Boba Agents trade perps exclusively on Hyperliquid, a fully on-chain order book DEX with CEX-level speed and liquidity. Your agent wallet handles all interactions with Hyperliquid automatically.
What you can do with Perpetuals:
Go long (bet price goes up) or short (bet price goes down)
Use up to 50x leverage to amplify positions
Trade 100+ assets including BTC, ETH, SOL, and altcoins
Set stop-losses and take-profits for automatic risk management
Place limit, stop, and conditional orders
Monitor funding rates for carry trade opportunities
How It Works
Account Provisioning
Your Hyperliquid account is automatically. No separate signup or API keys needed.
Agent Wallet
Your agent wallet manages everything on Hyperliquid:
Deposits: Funds from your agent wallet are used as margin
Margin: Collateral is held in USDC on Hyperliquid
Settlement: All PnL is settled in USDC
Withdrawals: Funds return to your agent wallet when you close positions
Perps vs Spot
Feature
Spot Trading
Perpetual Trading
Direction
Buy only (long)
Long or short
Leverage
1x (no leverage)
Up to 50x
Chains
Solana, Base, ETH, Arb
Hyperliquid (any asset)
Settlement
Token received
USDC PnL
Funding
None
Periodic funding payments
Expiry
None
None (perpetual)
Key Concepts
Leverage
Leverage amplifies your exposure. With 10x leverage, a $100 margin controls a $1,000 position:
Leverage
Margin Required
Position Size
10% Price Move
1x
$1,000
$1,000
±$100
5x
$200
$1,000
±$100 (±50% on margin)
10x
$100
$1,000
±$100 (±100% on margin)
20x
$50
$1,000
±$100 (±200% on margin)
Higher leverage means higher liquidation risk. A 10x long gets liquidated at roughly a 10% price drop.
Margin Modes
Mode
Behavior
Best For
Cross Margin (default)
All positions share your account balance as collateral
Most traders, positions support each other
Isolated Margin
Each position has its own collateral, isolated from others
Risk management, limits max loss per position
Funding Rate
Perpetual contracts use funding rates to keep the contract price close to the spot price:
Positive funding → Longs pay shorts (market is bullish)
Negative funding → Shorts pay longs (market is bearish)

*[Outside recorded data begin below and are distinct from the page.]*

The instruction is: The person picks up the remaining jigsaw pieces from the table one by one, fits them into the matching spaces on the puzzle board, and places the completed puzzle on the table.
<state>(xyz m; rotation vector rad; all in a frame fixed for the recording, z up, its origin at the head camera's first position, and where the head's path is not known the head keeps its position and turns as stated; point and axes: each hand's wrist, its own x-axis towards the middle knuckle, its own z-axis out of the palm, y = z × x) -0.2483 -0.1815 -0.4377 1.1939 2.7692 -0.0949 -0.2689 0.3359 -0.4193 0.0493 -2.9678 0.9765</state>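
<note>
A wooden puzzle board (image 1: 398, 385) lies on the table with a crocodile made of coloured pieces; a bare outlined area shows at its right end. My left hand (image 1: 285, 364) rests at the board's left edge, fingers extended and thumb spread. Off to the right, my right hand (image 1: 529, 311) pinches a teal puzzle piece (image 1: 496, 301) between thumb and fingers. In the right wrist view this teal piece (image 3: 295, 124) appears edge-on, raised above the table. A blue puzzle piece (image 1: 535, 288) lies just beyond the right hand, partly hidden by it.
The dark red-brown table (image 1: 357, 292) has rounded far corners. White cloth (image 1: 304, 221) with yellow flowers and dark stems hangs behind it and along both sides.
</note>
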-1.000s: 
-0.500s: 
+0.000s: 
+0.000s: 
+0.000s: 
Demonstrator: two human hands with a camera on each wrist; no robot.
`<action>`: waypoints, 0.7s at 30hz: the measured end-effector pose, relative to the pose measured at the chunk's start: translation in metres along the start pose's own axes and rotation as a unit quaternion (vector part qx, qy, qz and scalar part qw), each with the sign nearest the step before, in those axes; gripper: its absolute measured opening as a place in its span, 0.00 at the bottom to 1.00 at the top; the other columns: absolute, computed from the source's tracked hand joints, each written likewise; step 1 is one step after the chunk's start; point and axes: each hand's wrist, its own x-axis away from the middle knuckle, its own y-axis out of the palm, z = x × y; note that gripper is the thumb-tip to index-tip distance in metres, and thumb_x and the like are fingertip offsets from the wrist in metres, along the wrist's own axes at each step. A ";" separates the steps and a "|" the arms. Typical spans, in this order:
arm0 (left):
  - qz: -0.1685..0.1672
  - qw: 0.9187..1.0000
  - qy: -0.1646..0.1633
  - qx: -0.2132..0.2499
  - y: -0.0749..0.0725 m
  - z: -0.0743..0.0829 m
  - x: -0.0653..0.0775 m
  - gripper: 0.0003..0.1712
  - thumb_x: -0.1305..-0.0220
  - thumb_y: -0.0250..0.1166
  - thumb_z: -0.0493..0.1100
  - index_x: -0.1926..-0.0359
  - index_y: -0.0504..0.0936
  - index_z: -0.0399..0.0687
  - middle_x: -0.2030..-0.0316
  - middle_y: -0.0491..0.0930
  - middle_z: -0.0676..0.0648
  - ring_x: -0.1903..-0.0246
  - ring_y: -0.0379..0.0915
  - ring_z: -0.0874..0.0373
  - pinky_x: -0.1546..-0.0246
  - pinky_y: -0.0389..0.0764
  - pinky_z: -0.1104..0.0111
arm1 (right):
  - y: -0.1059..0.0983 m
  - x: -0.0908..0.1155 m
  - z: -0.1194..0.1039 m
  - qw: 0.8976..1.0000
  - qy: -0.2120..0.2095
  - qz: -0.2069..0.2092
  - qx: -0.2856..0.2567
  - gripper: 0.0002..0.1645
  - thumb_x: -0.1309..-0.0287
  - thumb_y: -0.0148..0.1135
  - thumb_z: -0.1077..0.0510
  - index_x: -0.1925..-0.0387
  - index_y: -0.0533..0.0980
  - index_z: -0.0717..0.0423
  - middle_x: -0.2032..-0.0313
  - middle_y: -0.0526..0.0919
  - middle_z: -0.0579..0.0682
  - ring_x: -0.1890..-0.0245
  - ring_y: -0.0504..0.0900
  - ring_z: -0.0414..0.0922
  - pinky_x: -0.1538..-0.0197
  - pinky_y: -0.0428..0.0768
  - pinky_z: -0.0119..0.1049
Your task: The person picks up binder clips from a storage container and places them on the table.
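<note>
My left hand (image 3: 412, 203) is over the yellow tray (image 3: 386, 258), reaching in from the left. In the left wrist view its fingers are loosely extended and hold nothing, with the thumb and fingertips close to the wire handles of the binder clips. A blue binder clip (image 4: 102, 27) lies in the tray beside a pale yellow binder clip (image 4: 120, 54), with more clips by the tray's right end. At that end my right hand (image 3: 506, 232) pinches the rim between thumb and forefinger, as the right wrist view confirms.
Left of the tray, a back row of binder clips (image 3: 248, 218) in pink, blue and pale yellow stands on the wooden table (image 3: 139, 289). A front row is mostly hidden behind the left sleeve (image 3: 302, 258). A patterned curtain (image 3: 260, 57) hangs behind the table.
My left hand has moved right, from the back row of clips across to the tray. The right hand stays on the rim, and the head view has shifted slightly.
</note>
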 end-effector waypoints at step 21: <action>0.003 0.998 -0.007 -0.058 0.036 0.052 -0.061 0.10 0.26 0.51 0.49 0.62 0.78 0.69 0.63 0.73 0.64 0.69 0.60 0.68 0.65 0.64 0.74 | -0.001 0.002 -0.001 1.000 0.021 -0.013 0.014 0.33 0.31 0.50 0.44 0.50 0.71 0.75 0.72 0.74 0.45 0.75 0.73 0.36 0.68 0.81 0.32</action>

Funding is exchanged between traders periodically
You can earn funding by taking the opposite side of a crowded trade
Liquidation
If your position's losses approach your margin, Hyperliquid will liquidate (force close) your position to prevent negative balance:
Cross margin: Liquidation considers your total account balance
Isolated margin: Liquidation only uses the margin assigned to that position
Always use stop-losses to exit before liquidation
Quick Start Examples
Your First Long
Prompt
Interpretation
"Long $100 of BTC"
Opens a $100 long on BTC at market price, default leverage
"Buy $500 of ETH perps with 5x leverage"
Opens a 5x leveraged ETH long, $500 notional on $100 margin
"Go long SOL at $150 with a stop at $140"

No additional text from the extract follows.